* YOUR TASK: What lines in the following entries hold the word "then"? Copy each one.

>>

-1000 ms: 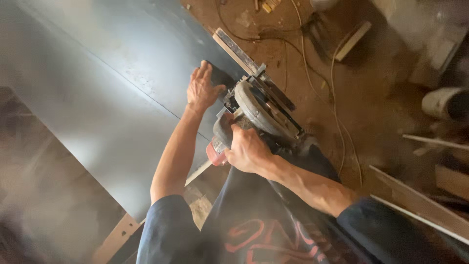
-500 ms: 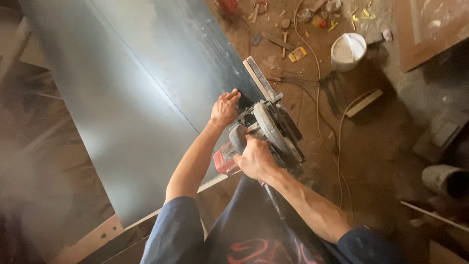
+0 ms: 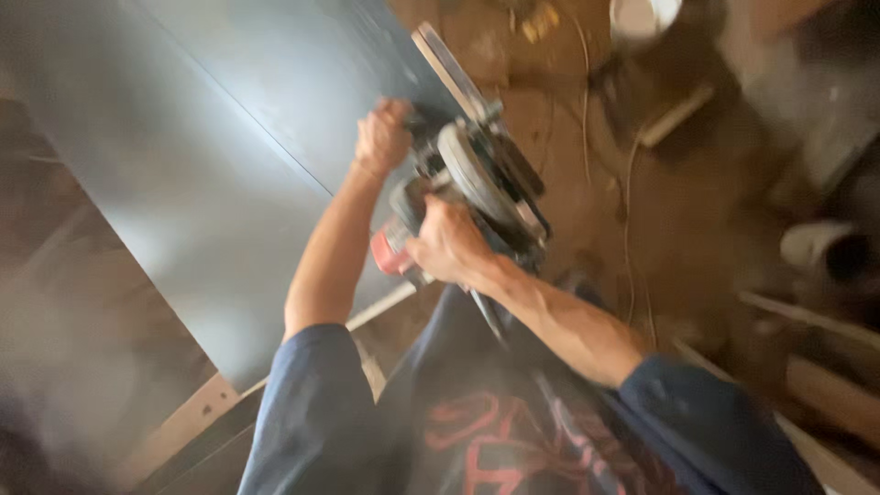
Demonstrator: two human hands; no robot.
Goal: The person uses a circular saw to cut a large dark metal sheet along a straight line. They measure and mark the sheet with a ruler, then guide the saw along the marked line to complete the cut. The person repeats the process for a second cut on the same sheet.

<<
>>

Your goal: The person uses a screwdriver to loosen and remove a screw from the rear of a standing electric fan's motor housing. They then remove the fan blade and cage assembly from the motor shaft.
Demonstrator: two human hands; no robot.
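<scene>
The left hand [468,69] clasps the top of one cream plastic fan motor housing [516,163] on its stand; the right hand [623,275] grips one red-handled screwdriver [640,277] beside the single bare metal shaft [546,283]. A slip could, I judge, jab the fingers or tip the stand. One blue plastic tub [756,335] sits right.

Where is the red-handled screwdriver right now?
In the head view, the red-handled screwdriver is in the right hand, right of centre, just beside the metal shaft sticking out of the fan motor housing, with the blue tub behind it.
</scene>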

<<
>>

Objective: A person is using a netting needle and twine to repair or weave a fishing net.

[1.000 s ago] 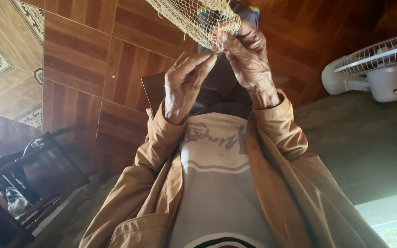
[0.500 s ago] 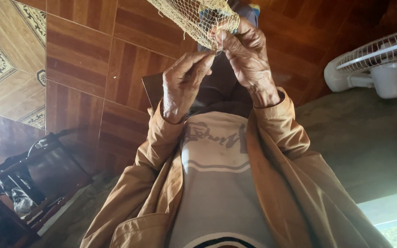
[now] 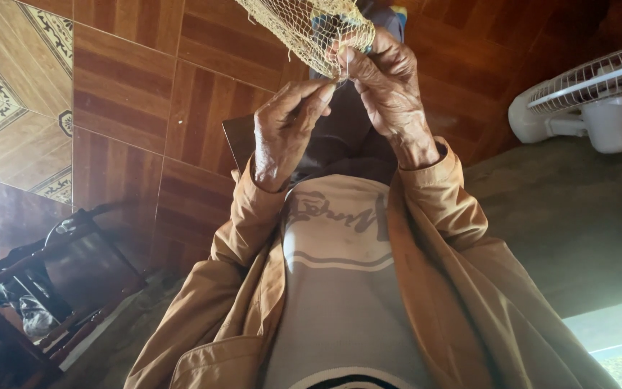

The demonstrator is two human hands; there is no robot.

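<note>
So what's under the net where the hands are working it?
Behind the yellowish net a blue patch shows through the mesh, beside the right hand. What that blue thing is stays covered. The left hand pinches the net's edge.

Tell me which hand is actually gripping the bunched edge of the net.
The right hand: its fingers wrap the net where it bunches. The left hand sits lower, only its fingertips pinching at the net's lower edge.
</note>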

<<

* RESPONSE TO THE TASK:
Goal: The person uses a circular saw to cut a large dark metal sheet along a straight line. They measure and mark the sheet with a ruler, then guide the saw along the marked line to complete the cut. The person repeats the process for a second cut on the same sheet.
Your goal: The person uses a screwdriver to loosen and remove a screw from the rear of a standing electric fan's motor housing. They then remove the fan blade and cage assembly from the motor shaft.

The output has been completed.